ABOUT THIS EXERCISE: Look for the string "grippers" in the listing below and copy every line in which it appears.

RECORDS PROVIDED:
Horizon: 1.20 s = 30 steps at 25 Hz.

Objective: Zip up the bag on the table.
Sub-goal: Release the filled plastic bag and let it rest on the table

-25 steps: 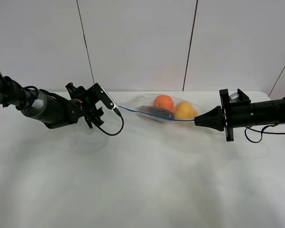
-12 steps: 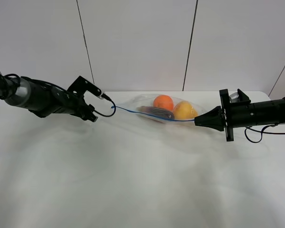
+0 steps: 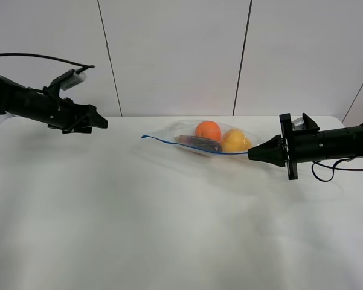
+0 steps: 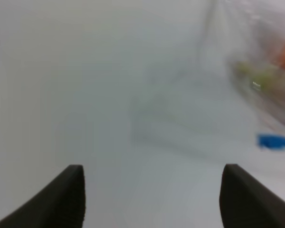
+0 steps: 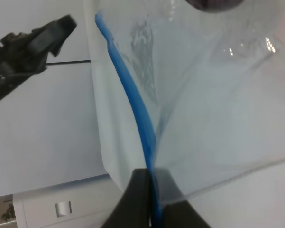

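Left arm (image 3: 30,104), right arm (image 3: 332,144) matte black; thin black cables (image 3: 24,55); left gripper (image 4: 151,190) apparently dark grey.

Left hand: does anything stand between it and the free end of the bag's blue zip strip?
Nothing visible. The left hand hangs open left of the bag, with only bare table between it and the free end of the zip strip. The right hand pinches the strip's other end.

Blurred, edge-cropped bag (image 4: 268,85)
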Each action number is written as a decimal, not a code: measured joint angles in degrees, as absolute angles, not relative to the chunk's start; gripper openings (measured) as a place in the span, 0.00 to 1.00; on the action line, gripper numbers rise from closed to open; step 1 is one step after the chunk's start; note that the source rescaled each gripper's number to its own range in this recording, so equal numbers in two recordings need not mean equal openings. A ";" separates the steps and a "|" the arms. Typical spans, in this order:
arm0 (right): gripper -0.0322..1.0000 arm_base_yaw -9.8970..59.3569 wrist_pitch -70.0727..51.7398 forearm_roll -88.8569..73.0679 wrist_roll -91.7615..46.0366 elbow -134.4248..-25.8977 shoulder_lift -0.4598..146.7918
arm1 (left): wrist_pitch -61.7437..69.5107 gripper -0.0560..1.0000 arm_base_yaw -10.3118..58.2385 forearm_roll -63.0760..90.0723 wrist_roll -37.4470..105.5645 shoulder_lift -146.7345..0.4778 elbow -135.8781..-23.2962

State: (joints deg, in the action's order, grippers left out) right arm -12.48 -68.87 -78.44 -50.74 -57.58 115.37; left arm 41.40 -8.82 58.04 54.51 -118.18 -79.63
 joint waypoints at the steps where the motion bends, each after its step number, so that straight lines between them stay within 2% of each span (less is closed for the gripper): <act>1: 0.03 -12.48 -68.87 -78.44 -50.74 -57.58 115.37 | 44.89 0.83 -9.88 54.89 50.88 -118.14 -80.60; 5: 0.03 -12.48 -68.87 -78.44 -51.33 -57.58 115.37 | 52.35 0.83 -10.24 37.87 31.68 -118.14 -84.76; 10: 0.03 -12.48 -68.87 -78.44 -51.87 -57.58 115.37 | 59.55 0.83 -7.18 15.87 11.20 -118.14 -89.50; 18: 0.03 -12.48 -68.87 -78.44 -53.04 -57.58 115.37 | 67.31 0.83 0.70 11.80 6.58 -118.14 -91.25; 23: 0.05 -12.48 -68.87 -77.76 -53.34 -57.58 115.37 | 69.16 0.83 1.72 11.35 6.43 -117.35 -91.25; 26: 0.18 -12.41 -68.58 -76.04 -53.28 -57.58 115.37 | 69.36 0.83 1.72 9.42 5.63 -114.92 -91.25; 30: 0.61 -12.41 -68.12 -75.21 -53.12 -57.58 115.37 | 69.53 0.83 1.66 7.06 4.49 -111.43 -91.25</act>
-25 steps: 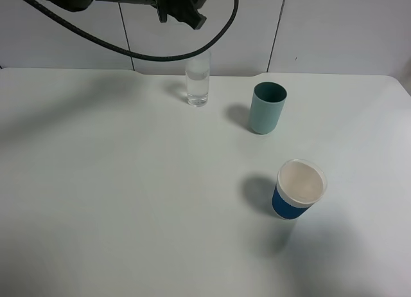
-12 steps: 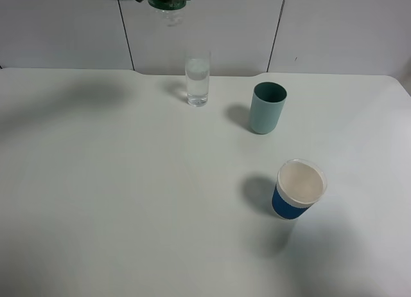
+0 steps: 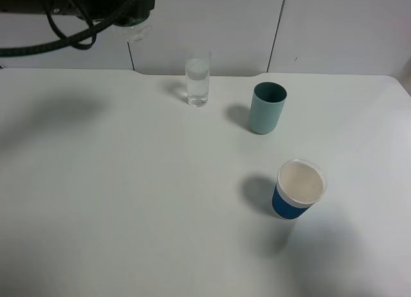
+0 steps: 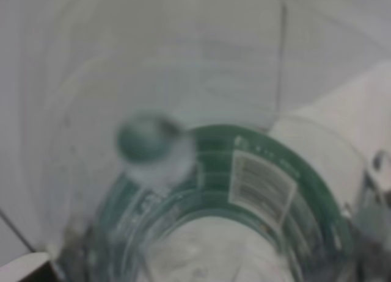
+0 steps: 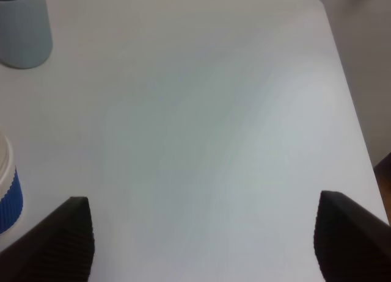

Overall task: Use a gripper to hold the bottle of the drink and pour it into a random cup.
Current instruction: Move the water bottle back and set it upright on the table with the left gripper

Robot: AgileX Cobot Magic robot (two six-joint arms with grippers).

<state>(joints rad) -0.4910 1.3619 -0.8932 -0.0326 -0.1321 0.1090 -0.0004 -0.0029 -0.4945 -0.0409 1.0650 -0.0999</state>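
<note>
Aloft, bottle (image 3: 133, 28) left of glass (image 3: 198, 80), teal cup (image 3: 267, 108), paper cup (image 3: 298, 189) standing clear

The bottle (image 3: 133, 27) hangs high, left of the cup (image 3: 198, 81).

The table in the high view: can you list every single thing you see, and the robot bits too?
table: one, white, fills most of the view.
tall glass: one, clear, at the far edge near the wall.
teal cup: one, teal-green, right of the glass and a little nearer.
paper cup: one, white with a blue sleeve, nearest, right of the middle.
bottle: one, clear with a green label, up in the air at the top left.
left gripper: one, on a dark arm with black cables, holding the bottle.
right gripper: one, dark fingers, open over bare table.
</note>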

RESULT BELOW:
State: (joints deg, in the action's order, grippers left out) right arm -12.48 -68.87 -78.44 -50.74 -57.58 115.37; left arm 41.40 -8.82 58.04 54.51 -118.18 -79.63
Robot: AgileX Cobot Magic robot (two six-joint arms with grippers).

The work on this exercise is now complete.